[Work request]: Repeat the entire listing exactly.
● ● ● ● ●
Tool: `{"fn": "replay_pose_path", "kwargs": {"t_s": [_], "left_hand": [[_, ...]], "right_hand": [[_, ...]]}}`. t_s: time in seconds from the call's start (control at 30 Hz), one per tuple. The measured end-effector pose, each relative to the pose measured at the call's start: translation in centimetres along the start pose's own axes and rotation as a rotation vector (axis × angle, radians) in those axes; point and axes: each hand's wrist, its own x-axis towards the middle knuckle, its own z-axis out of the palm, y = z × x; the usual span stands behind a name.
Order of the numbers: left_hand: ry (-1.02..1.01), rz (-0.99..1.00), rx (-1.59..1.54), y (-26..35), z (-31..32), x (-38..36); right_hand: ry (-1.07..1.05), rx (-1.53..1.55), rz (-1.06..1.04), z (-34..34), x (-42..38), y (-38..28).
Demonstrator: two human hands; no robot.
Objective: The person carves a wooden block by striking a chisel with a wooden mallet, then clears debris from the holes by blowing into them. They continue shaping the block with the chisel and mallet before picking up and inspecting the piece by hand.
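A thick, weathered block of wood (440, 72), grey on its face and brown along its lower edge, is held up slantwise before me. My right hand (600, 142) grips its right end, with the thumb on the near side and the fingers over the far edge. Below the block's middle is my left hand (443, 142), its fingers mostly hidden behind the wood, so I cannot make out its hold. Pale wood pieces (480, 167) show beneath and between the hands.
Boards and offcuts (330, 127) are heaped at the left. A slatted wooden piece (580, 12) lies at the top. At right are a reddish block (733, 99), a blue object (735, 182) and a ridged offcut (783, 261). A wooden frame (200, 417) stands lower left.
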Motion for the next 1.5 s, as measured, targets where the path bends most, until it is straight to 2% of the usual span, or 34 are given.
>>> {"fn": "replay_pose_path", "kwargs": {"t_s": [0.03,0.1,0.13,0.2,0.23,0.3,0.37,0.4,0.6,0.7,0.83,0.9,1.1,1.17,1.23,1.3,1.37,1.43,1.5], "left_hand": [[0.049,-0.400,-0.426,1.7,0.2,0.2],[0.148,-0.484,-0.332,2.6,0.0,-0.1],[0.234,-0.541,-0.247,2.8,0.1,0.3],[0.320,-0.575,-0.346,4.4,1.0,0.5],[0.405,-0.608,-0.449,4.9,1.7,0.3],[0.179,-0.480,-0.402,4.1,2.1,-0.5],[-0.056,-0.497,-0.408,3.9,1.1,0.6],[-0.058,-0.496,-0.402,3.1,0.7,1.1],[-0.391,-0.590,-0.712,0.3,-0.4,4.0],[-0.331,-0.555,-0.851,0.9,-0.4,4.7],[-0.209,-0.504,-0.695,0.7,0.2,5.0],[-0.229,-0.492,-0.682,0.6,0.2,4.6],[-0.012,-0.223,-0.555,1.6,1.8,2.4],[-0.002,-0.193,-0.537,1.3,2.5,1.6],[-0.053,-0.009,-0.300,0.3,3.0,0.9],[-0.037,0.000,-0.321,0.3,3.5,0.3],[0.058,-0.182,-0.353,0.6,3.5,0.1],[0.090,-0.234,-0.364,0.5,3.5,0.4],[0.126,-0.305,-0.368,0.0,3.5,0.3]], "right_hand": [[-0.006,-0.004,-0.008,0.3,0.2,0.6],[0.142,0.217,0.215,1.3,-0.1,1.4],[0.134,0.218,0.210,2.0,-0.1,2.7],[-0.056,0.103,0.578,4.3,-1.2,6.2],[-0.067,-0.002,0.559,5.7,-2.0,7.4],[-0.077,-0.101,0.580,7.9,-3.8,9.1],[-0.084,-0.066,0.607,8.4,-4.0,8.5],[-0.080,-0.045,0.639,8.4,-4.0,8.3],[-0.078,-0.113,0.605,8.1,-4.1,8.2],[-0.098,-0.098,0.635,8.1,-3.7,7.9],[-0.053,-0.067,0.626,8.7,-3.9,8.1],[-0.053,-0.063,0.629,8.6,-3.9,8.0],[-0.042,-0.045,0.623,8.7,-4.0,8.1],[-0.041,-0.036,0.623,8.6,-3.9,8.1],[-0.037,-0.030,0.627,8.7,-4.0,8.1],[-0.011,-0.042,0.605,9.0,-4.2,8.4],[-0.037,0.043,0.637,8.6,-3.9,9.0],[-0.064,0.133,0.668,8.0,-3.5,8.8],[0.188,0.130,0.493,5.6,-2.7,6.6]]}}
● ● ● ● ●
[The completed task]:
Tool: `{"fn": "replay_pose_path", "kwargs": {"t_s": [_], "left_hand": [[_, ...]], "right_hand": [[_, ...]]}}`. t_s: time in seconds from the call's start (control at 30 Hz), one per tuple. The measured end-effector pose, each relative to the pose measured at the call's start: translation in centimetres along the start pose's own axes and rotation as a rotation vector (axis × angle, radians) in those axes; point and axes: each hand's wrist, its own x-axis towards the middle knuckle, its own z-axis out of the palm, y = z × x; the usual span stands behind a name.
Order of the numbers: left_hand: ry (-1.02..1.01), rz (-0.99..1.00), rx (-1.59..1.54), y (-26..35), z (-31..32), x (-38..36); right_hand: ry (-1.07..1.05), rx (-1.53..1.55), rz (-1.06..1.04), z (-34..34), x (-42..38), y (-38..28).
Demonstrator: two human hands; no robot.
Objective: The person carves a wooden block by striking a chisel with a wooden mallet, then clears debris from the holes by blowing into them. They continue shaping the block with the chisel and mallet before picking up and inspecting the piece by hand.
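A thick, weathered block of wood (440, 72), grey on its face and brown along its lower edge, is held up slantwise before me. My right hand (600, 142) grips its right end, with the thumb on the near side and the fingers over the far edge. Below the block's middle is my left hand (443, 142), its fingers mostly hidden behind the wood, so I cannot make out its hold. Pale wood pieces (480, 167) show beneath and between the hands.
Boards and offcuts (330, 127) are heaped at the left. A slatted wooden piece (580, 12) lies at the top. At right are a reddish block (733, 99), a blue object (735, 182) and a ridged offcut (783, 261). A wooden frame (200, 417) stands lower left.
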Motion for the next 1.5 s, as measured, targets where the path bends most, until it is straight to 2% of the usual span, or 34 are given.
>>> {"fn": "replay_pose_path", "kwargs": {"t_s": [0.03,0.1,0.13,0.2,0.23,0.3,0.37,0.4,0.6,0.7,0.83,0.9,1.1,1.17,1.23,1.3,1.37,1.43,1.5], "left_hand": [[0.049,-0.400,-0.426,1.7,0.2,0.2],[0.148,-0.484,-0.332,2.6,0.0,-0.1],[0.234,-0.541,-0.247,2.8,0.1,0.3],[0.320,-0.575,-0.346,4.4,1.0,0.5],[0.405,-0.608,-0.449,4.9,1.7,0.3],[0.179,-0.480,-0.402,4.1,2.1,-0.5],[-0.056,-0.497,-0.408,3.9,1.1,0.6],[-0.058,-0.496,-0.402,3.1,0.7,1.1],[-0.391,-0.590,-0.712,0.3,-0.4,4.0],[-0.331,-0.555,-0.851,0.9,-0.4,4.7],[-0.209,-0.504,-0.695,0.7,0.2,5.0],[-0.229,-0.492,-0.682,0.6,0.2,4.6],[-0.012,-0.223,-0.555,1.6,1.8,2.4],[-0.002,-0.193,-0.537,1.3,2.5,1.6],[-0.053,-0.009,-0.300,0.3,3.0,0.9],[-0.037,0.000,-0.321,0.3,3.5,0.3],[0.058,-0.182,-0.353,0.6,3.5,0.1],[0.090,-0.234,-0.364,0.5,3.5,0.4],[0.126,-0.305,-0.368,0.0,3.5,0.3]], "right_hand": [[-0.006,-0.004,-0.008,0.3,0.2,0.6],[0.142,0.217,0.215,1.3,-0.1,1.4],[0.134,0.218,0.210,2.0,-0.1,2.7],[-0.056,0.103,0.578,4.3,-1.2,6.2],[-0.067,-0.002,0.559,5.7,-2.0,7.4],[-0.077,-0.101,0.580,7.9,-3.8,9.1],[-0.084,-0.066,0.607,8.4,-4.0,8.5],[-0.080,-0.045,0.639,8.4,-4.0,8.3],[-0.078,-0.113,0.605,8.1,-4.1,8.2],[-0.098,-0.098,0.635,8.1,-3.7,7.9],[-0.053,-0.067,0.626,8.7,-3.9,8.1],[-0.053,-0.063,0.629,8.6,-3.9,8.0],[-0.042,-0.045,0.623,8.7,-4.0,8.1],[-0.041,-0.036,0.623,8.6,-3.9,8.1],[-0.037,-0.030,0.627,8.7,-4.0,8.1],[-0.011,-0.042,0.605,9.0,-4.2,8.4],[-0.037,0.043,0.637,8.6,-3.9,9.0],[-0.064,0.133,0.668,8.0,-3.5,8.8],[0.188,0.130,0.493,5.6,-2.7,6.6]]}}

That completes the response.